• _Recorded information_
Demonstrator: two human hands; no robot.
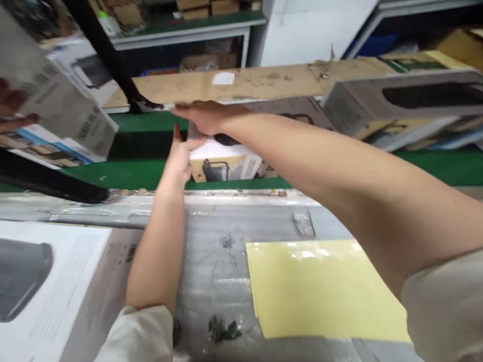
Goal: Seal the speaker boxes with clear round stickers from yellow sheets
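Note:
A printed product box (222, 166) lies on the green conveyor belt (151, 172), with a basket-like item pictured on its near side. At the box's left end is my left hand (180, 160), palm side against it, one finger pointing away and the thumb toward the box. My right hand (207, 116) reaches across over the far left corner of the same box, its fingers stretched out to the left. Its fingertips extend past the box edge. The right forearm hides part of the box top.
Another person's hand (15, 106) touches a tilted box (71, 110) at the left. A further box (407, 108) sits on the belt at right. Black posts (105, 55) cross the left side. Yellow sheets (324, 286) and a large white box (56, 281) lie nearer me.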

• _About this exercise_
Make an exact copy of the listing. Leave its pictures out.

• _Solution_
Demonstrator: two human hands; no robot.
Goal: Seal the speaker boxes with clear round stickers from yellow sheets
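Note:
A printed product box (222, 166) lies on the green conveyor belt (151, 172), with a basket-like item pictured on its near side. At the box's left end is my left hand (180, 160), palm side against it, one finger pointing away and the thumb toward the box. My right hand (207, 116) reaches across over the far left corner of the same box, its fingers stretched out to the left. Its fingertips extend past the box edge. The right forearm hides part of the box top.
Another person's hand (15, 106) touches a tilted box (71, 110) at the left. A further box (407, 108) sits on the belt at right. Black posts (105, 55) cross the left side. Yellow sheets (324, 286) and a large white box (56, 281) lie nearer me.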

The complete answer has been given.